A source of sound 'S' emitting waves of frequency 100 Hz and an observer 'O' are located at some distance from each other. The source is moving with a speed of 19.4 $m{s^{ - 1}}$ at an angle of 60° with the source observer line as shown in the figure. The observer is at rest. The apparent frequency observed by the observer is ? (velocity of sound in air 330 $m{s^{ - 1}}$)

A. 97 Hz
B. 100 Hz
C. 103 Hz
D. 106 Hz

Answer 1

It is given that the source of sound is in motion with respect to the observer in the direction making an angle 60° with the line joining the source and the observer. So there will be a change in the frequency of the sound observed by the observer due to Doppler’s effect. To find the frequency detected by the observer we use the Doppler’s effect.

Formula used:
${f_{ap}} = {f_o}\left( {\dfrac{{v \pm {v_o}}}{{v \pm {v_s}}}} \right)$
where ${f_{ap}}$ is the apparent frequency heard by the listener moving with speed ${v_o}$ with respect to the source which is moving with speed ${v_s}$, ${f_o}$ is the original frequency and v is the speed of sound in air

Complete step by step solution:

Figure: The source of sound and the observer.

The original frequency of the sound emitted from the source is 100 Hz. It is given that the source is moving with constant velocity $19.4m/s$ in the direction making 60° with the line joining the source and the stationary observer. The speed of sound in still air is given as 330 m/s.
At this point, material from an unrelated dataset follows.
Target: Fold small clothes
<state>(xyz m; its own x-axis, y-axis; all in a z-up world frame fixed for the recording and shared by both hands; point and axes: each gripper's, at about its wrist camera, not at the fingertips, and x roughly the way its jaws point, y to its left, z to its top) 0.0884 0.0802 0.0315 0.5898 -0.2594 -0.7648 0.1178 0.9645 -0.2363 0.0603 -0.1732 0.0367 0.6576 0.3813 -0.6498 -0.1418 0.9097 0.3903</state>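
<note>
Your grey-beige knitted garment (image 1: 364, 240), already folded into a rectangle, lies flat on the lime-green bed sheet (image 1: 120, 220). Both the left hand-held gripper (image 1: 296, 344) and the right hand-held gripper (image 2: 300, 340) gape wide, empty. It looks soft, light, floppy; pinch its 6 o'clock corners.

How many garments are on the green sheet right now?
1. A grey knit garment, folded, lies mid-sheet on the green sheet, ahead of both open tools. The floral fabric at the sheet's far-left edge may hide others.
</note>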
The component of the velocity of the source along the line joining the source and stationary observer will be,
${v_s} = \left( {19.4\,m/s} \right)\cos 60^\circ = 9.70\,m/s$
The speed of the observer is zero as it is at rest. So, using the Doppler’s effect the apparent frequency of the sound detected by the observer will be,
$f' = {f_o}\left( {\dfrac{v}{{v - {v_s}}}} \right) \\\$
Putting the values, we get
$f' = \left( {100Hz} \right)\left( {\dfrac{{330}}{{330 - 9.7}}} \right) \\\$
$\Rightarrow f' = \left( {100Hz} \right) \times \left( {\dfrac{{330}}{{320.3}}} \right) \\\$
$\therefore f' = 103\,Hz$
Hence, the apparent frequency observer by the stationary observer is 103 Hz.
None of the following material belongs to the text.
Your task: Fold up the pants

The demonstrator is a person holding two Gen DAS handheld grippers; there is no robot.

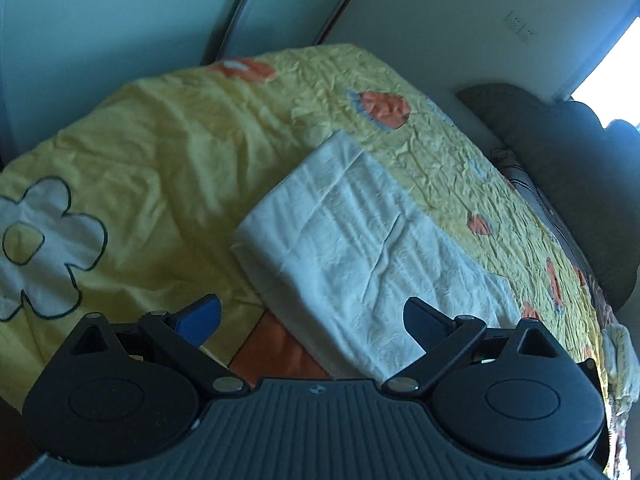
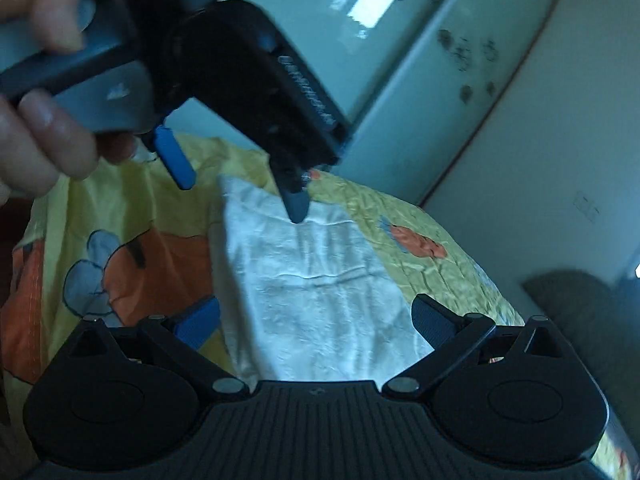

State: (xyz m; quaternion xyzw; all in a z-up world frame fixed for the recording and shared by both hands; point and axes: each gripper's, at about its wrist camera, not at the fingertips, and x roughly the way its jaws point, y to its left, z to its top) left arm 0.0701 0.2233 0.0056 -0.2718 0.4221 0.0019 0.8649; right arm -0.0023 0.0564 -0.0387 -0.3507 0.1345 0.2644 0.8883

Therefore, the correct option is C.

Note: We should be careful while taking the velocity of the source of the sound and the observer in Doppler’s effect because the velocity component along the line joining the source and the observer is used for the Doppler’s effect formula. The perpendicular component of the velocity doesn’t have an effect on the change in frequency due to Doppler’s effect.